**Task statement**
Write out the data exactly, keeping every line.

**Supplied data**
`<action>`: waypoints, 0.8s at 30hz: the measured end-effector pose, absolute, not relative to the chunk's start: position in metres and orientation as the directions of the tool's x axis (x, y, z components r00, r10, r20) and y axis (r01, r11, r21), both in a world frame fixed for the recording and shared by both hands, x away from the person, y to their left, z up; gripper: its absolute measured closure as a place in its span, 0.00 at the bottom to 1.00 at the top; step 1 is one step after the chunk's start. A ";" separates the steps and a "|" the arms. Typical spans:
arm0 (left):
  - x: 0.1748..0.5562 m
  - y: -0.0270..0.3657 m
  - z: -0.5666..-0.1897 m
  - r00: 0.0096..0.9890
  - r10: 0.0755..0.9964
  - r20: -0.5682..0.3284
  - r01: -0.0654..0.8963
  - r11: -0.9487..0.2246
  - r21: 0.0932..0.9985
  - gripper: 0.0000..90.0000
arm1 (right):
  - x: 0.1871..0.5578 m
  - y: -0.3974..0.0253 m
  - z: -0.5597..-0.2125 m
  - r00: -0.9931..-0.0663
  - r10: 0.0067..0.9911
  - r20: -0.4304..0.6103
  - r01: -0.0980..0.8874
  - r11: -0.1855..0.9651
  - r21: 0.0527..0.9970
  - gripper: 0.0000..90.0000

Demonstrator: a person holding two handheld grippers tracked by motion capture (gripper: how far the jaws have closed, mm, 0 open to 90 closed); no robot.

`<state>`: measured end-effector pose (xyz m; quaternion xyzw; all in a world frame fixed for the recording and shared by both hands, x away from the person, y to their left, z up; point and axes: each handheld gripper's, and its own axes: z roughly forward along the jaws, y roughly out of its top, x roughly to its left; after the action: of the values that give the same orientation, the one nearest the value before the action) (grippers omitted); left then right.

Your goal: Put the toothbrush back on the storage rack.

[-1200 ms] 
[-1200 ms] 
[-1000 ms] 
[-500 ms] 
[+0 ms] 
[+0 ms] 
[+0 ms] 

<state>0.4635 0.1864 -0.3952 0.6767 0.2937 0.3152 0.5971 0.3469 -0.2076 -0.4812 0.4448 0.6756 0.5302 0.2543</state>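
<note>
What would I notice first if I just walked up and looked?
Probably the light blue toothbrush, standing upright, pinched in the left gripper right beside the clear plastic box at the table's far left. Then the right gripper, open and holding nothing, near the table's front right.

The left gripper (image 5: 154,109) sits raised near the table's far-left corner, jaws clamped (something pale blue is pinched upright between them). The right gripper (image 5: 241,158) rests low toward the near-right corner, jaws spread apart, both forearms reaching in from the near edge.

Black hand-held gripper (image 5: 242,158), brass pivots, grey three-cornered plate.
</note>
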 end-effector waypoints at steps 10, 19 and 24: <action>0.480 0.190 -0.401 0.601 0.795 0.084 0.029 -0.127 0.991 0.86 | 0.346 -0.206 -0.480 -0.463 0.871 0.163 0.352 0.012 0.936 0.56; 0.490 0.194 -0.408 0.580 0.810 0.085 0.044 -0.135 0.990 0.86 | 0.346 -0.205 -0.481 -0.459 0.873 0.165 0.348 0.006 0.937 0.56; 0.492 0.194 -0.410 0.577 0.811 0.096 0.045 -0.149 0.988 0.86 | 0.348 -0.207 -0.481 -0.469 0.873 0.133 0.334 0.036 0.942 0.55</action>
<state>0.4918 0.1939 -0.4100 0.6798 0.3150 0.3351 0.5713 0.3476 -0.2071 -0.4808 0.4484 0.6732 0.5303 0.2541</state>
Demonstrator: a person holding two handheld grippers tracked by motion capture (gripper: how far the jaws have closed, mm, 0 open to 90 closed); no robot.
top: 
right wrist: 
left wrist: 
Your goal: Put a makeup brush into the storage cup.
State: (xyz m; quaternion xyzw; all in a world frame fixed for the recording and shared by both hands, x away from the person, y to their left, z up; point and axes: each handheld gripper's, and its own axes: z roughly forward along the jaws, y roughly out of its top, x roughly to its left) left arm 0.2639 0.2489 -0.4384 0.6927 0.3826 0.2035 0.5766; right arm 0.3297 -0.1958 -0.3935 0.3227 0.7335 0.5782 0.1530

**Final answer**
`<action>`: waypoints, 0.8s at 30hz: the measured end-effector pose, absolute, not relative to the chunk's start: position in metres and orientation as the directions of the tool's x axis (x, y, z components r00, r10, r20) and y axis (r01, r11, r21), both in a world frame fixed for the recording and shared by both hands, x away from the person, y to their left, z up; gripper: its absolute measured closure as a place in its span, 0.00 at the bottom to 1.00 at the top; step 1 is one step after the chunk's start. A ";" separates the steps and a "|" the arms. Typical spans:
arm0 (left):
  - x: 0.1748..0.5562 m
  - y: -0.0270..0.3657 m
  - z: -0.5666..-0.1897 m
  - r00: 0.0096..0.9890
  - r10: 0.0755..0.9964
  - r20: -0.5682..0.3284
  - r01: -0.0654..0.8963
  - r11: -0.9487..0.2246
  - r21: 0.0932..0.9985
  - gripper: 0.0000..90.0000
arm1 (right):
  - x: 0.1871..0.5578 m
  - y: -0.3974..0.0253 m
  - z: -0.5597..-0.2125 m
  - r00: -0.9931..-0.0663
  - r10: 0.0067..0.9911
  - r20: -0.4304..0.6103
  - r01: -0.0980..0.8874
  - r11: -0.1855..0.9651
  - r21: 0.0527..0.9970
  - gripper: 0.0000..90.0000

Demonstrator: a person holding two handheld grippers tracked by motion capture (gripper: how far the jaws have closed, mm, 0 open to 90 closed); no robot.

`<state>`: measured end-effector pose (xyz m; quaternion xyzw; all in a world frame fixed for the recording and shared by both hands, x away from the person, y to their left, z up; point and axes: each handheld gripper's, and its own axes: z roughly forward along the jaws, y roughly out of its top, x roughly to its left; after the action: of the values that give the same orientation, the one nearest the value before the action) (grippers omitted); left then right.

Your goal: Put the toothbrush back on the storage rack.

[-1200 ms] 
[-1200 ms] 
[-1000 ms] 
[-500 ms] 
[+0 ms] 
[+0 ms] 
[+0 ms] 

<state>0.4635 0.1864 -0.3952 0.6767 0.2937 0.3152 0.5971 0.3469 -0.2076 -0.4812 0.4448 0.6756 0.5302 0.2543</state>
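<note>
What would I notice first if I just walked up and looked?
Probably the light blue toothbrush, standing upright, pinched in the left gripper right beside the clear plastic box at the table's far left. Then the right gripper, open and holding nothing, near the table's front right.

The left gripper (image 5: 154,109) sits raised near the table's far-left corner, jaws clamped (something pale blue is pinched upright between them). The right gripper (image 5: 241,158) rests low toward the near-right corner, jaws spread apart, both forearms reaching in from the near edge.

Black hand-held gripper (image 5: 242,158), brass pivots, grey three-cornered plate.
</note>
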 end-effector waypoints at steps 10, 19 and 24: <action>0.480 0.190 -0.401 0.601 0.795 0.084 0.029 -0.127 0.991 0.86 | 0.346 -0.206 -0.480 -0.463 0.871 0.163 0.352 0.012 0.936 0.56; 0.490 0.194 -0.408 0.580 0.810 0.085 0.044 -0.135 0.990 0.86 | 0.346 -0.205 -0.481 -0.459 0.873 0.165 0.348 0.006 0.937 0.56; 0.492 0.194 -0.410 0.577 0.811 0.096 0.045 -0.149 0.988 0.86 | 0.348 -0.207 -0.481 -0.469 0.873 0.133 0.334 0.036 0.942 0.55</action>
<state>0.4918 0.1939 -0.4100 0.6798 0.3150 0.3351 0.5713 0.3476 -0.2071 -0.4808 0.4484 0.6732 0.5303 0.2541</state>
Demonstrator: a person holding two handheld grippers tracked by motion capture (gripper: how far the jaws have closed, mm, 0 open to 90 closed); no robot.
top: 
right wrist: 
left wrist: 
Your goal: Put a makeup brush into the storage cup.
State: (xyz m; quaternion xyzw; all in a world frame fixed for the recording and shared by both hands, x away from the person, y to their left, z up; point and axes: each handheld gripper's, and its own axes: z roughly forward along the jaws, y roughly out of its top, x roughly to its left) left arm 0.2639 0.2489 -0.4384 0.6927 0.3826 0.2035 0.5766; right arm 0.3297 -0.1958 -0.3935 0.3227 0.7335 0.5782 0.1530

The output given here is complete.